Zu den Hausdurchsuchungen durch steirische Finanzbehörden war es nach einer anonymen Anzeige gekommen. Das große Problem für Sturm ist, dass die Ermittlungen nach der Razzia womöglich mehrere Wochen dauern könnten, die Bundesliga 2006/07 jedoch schon Mitte Juli beginnt. Wegscheider zeigte zwar Mitgefühl mit der Mannschaft von Präsident Hannes Kartnig, betonte jedoch: "Für den Verein ist es sehr unangenehm, wenn derartige Sachen passieren. Ich muss jedoch diese Klausel in den Vertrag einbauen, da ich nicht weiß, welche Ergebnisse diese Untersuchungen bringen. Das ist eine Verpflichtung."
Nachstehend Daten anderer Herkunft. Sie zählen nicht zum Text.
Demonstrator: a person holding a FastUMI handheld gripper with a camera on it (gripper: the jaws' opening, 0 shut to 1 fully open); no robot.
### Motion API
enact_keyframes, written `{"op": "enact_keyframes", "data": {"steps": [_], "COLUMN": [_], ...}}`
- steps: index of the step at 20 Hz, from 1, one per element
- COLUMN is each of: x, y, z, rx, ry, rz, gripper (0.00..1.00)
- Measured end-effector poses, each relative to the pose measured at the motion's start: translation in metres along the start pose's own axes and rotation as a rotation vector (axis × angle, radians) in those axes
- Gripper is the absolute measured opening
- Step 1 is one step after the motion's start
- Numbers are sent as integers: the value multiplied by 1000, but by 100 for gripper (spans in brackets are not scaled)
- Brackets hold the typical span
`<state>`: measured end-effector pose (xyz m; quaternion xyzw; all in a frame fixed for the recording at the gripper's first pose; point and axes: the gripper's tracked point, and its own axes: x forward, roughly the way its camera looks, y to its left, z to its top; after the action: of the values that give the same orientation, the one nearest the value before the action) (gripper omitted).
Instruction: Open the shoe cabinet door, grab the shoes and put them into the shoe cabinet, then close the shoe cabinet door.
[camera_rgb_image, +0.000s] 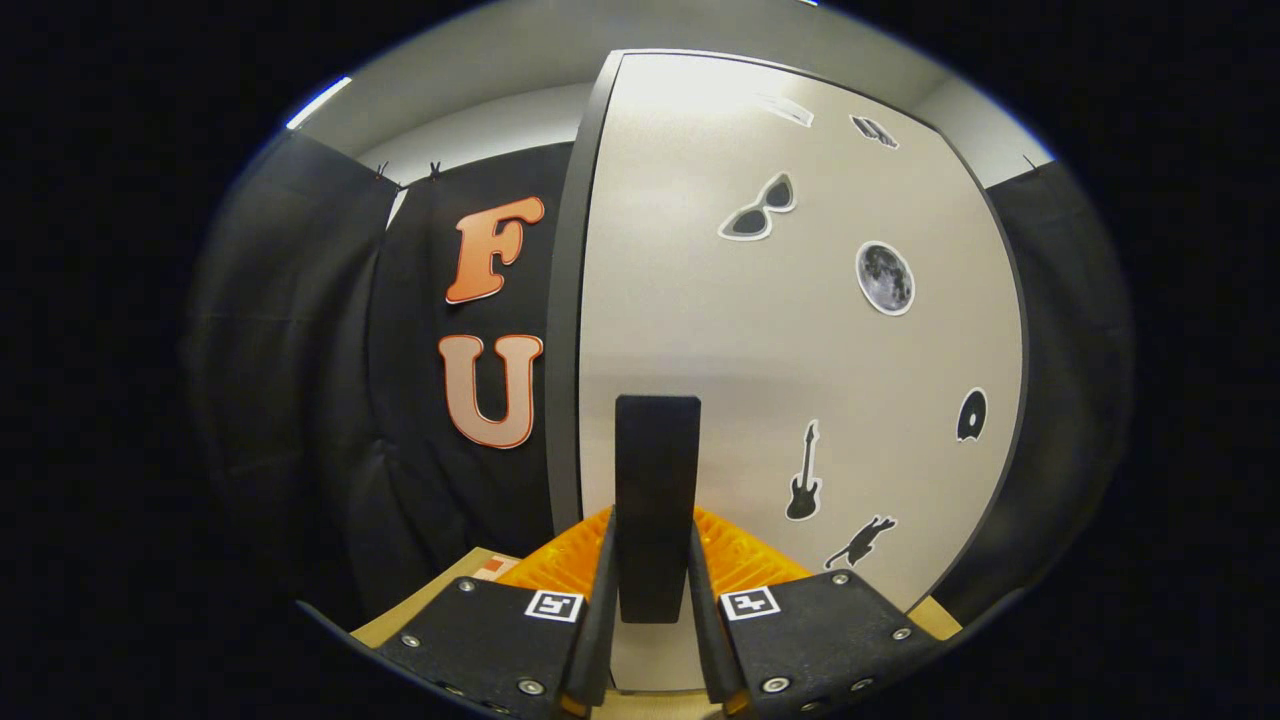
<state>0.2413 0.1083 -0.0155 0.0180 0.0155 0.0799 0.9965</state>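
Claw (655, 560): both orange fingers (560, 560) clamped on the black door handle (657, 480).
Shoe cabinet door (800, 340): pale grey, stickers (885, 278) across it, closed.

The white cabinet door (800, 330) blocks my whole path ahead. Its black handle (657, 500) fills the gap between my jaws, both fingers (598, 590) closed against it. Open room lies left of the door edge.
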Motion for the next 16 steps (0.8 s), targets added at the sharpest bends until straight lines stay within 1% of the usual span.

Der SK Sturm Graz hatte am Dienstag ungebetenen Besuch von der Finanzbehörde bekommen - in Champions-League-Zeiten sollen Steuern hinterzogen worden sein. Sowohl in Kartnigs Privatvilla als auch an vier anderen Adressen wurden Hausdurchsuchungen durchgeführt und belastendes Material beschlagnahmt.
Es geht um Schwarzgeld-Zahlungen
Kartnig gab bekannt, es gehe "um Lohnsteuer, wir hätten in der Champions-League-Zeit schwarz ausgezahlt." Allerdings dementierte er die Vorwürfe. "Ich kann von mir aus ausschließen, dass da was war", sagte der Klub-Präsident.